All eight of us had been called to what was then the North German Mission of the Church of Jesus Christ of Latter-day Saints, with headquarters in Berlin-Dahlem, Am Hirschsprung 60, but which took in all of northern Germany from south of Hamburg to the Danish border. But, unbeknownst to us, history was being made. Recognizing the perilous political circumstances bedeviling the city of Berlin, with threats at the time from the Russians to make Berlin an international "free" city - which meant that it would disappear behind the Iron Curtain - the Church determined to strengthen its membership there so they could better withstand that eventuality, should it occur. So a new Berlin Mission, separate from the North German Mission was launched just two days after we arrived. It was to serve just the city of West Berlin, but oversee the membership in the areas to the east, i.e., Communist East Berlin. East Germany, Poland, Czechoslovakia, etc., where there were struggling branches of the Church.
With that historic change, the lives of six of our traveling group changed as well - I, along with elders Demke, Davis, Wladrip, McKee and Glissmeyer, were kept in Berlin to be part of the new mission, while Griffiths and Thierbach were sent out to Hamburg, the new headquarters of the North German Mission.
From my mission journal:
"David Owens, assistant to mission president Percy K. Fetzer, who was still in Salt Lake City attending meetings for mission presidents from around the world, assigned six of us to remain in Berlin to become part of the newly established Berlin Mission. I was assigned to David Miller, a blond, gangling six foot seven inch giant, a wonderful guy. I met him last night (July 8) as missionaries being reassigned from the North German Mission to the new Berlin Mission came in from Hamburg by bus over the Autobahn. Brother Miller and I immediately traveled by subway to our room at Kaiserdamm 94, ('bei Ludwig,' as the German address reads), in the Charlottenburg section of West Berlin. The city is very beautiful. There are 92 steps to our fifth floor apartment (an antiquated elevator works only part time)."

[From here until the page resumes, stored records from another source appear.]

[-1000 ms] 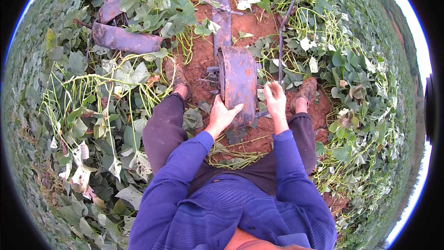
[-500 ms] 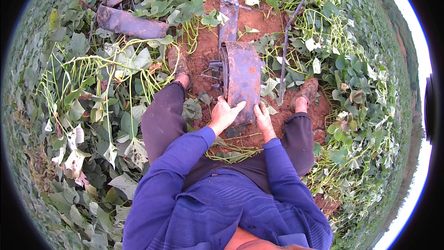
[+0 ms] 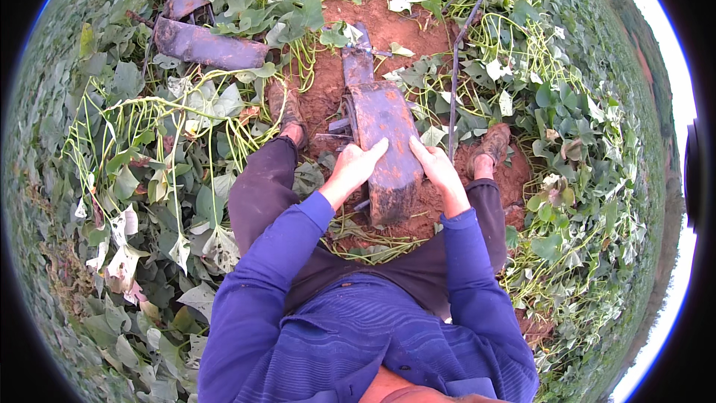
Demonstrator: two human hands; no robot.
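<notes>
A curved, dark bent plate [image 3: 384,112] with rust-brown patches lies lengthwise between my feet, over some short dark bars at its left side. My left hand [image 3: 356,168] grips its left edge, thumb laid on the top face. My right hand [image 3: 436,168] grips the right edge opposite, thumb also on top; the fingers of both are partly hidden beneath or behind it. A narrower dark strip [image 3: 356,63] with some rods across it extends from the far end of the plate.
Two more curved dark pieces [image 3: 205,45] lie among leaves at the upper left. A long thin rod [image 3: 462,37] slants along the right. Leafy vines [image 3: 567,246] surround the red soil patch [image 3: 399,19]. My shoes [image 3: 287,104] stand either side of the plate.
The plate has shifted downward toward me and tilted, its near end further left. My right hand has gone from loose beside it to gripping it; both thumbs are now higher on its face.
</notes>
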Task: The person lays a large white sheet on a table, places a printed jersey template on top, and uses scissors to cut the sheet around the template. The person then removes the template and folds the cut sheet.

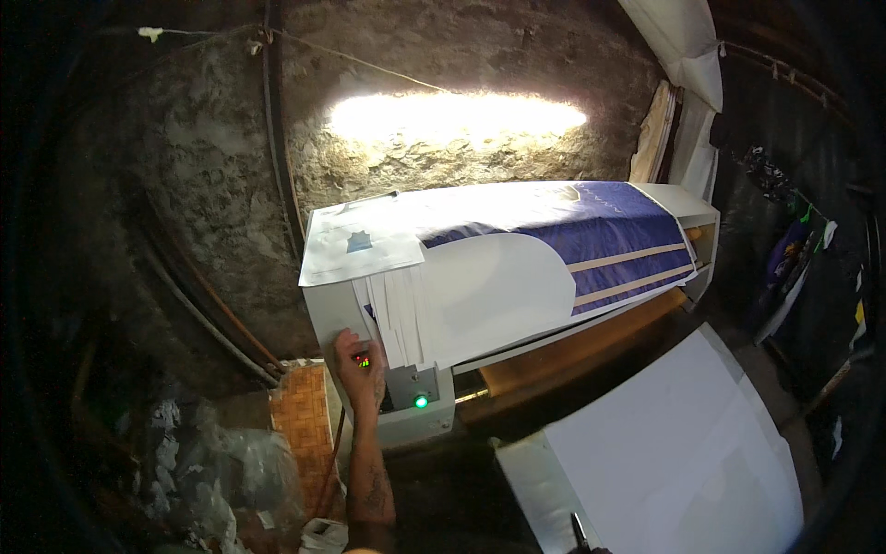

On November 10, the Berlin Wall was toppled - done in a peaceful manner and with great joy and celebration.
I, along with a number of other missionaries for the Church of Jesus Christ of Latter-day Saints, was there on August 13, 1961, when it was originally constructed, and, over the next two and a half years, witnessed the atrocities that were perpetrated along the Wall. I was of the opinion through the years that it would not come down without military action. Thankfully I was wrong in that opinion.
Love and best wishes to you all – Brent Orr
I too was there when the Berlin Wall was built. See the story, photos and sounds at my website:
http://www.southwickresearch.com/Berlin/Berlin_Wall.htm
Wanless Southwick
I too was there when the wall went up - two days before and two days later. In fact I spent that day in East Berlin. However I was in the Air Force at the time and came back as a missionary nine months later. I suspect my pictures might be a little different than yours - if I could just find them now.
Robert Andros
Roger Harmon wrote I was there also and I remember it being a very cold wintery day when President Moyle came to speak to us . He stood up and said "many are cold but few are frozen!"